We assume that information on this objective function $f$ is gained through a first-order oracle. Given an input point $x\in\mathbf{R}^{d},$this oracle returns

• $f(x)$, which is the value of the objective function, and

• $f^{\prime}(x)$, which is one element in its subdifferential set $\partial f(x).$

#### Algorithm in consideration to solve (P).

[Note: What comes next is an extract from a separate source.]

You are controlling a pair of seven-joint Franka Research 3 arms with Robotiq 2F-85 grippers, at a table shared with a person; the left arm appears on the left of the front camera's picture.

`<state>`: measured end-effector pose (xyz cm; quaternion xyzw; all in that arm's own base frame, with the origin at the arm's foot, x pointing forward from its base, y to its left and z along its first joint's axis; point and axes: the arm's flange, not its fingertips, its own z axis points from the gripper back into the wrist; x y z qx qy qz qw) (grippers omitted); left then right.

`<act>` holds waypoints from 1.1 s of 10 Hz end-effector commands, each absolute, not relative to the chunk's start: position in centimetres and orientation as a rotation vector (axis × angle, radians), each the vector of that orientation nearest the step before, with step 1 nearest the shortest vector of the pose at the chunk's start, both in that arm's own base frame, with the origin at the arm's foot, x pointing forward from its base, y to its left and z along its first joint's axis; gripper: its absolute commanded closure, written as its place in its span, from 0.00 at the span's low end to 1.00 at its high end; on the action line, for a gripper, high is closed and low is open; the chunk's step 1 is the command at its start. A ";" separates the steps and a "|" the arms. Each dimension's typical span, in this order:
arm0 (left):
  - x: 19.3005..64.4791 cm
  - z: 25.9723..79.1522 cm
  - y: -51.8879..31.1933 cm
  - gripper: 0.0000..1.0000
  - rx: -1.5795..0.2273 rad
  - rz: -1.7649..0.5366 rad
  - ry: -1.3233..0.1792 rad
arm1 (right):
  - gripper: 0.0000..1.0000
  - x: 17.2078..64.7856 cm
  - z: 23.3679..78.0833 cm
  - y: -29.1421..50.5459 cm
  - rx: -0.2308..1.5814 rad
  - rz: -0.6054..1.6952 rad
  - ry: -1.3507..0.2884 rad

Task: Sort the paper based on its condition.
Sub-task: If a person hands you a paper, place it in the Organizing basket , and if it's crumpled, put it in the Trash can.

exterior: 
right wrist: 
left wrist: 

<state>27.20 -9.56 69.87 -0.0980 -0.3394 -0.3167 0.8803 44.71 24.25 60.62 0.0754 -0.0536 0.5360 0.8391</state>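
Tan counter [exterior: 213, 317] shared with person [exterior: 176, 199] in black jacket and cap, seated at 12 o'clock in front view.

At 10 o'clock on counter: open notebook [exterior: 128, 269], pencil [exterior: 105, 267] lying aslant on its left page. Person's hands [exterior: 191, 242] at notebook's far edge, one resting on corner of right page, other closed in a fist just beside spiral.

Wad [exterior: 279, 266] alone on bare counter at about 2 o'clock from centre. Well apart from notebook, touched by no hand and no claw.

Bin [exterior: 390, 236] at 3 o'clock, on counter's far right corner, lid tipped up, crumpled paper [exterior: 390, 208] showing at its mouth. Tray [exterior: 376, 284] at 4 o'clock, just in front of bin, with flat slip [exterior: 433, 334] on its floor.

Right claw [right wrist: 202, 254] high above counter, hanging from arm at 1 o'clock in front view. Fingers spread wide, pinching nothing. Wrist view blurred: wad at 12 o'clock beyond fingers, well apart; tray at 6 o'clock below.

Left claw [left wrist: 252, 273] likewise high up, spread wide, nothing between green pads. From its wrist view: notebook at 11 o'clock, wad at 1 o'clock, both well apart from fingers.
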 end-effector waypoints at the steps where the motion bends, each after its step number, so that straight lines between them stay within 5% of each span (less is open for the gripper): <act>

Suppose we want to find a solution to $(P),$ so we have to run some iterative algorithm initialized at some point $x_{0}\in\mathbf{R}^{d}$ and, then, using some algorithmic rules, compute $x_{1},x_{2},\ldots,x_{N}$, i.e., $N$ additional iterates. Because we have a large-scale setup, it is safe to assume that $N\leq d-1$ (if the decision variable is a vector with 10 billion components, it is not realistic to compute $10$ billion iterates of any algorithm!). What type of algorithm should we consider?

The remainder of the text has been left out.